THE TASK -
Please give back, exactly as written, only the line containing "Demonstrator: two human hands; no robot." and every line after it until the data below ends.

+ + + +

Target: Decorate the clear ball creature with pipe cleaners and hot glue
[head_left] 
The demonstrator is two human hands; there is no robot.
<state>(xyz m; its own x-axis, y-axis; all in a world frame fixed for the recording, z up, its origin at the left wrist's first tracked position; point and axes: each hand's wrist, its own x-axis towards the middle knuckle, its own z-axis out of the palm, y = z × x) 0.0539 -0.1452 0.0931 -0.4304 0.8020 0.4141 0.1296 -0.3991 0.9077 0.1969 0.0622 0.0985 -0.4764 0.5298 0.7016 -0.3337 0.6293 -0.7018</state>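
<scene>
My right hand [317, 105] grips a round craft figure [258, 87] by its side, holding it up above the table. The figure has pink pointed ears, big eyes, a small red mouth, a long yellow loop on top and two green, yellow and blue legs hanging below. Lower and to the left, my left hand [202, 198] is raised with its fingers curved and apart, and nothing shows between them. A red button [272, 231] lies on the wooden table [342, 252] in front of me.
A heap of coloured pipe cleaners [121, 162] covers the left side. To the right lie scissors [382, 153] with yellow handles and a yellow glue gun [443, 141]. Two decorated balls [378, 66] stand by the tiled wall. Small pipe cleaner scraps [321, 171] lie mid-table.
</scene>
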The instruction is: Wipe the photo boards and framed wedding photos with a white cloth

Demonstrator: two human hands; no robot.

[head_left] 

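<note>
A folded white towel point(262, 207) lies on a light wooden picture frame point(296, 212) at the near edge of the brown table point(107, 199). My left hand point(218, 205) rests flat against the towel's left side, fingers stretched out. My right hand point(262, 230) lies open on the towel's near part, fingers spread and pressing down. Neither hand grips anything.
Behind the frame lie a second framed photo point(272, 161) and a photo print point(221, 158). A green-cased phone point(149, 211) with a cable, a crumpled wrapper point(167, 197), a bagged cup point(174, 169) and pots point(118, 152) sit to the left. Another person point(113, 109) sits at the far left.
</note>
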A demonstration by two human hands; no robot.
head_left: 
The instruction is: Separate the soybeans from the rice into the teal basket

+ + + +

REPLY -
Demonstrator: two human hands; no robot.

[head_left] 

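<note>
A folded white towel point(262, 207) lies on a light wooden picture frame point(296, 212) at the near edge of the brown table point(107, 199). My left hand point(218, 205) rests flat against the towel's left side, fingers stretched out. My right hand point(262, 230) lies open on the towel's near part, fingers spread and pressing down. Neither hand grips anything.
Behind the frame lie a second framed photo point(272, 161) and a photo print point(221, 158). A green-cased phone point(149, 211) with a cable, a crumpled wrapper point(167, 197), a bagged cup point(174, 169) and pots point(118, 152) sit to the left. Another person point(113, 109) sits at the far left.
</note>
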A demonstration by two human hands; no robot.
head_left: 
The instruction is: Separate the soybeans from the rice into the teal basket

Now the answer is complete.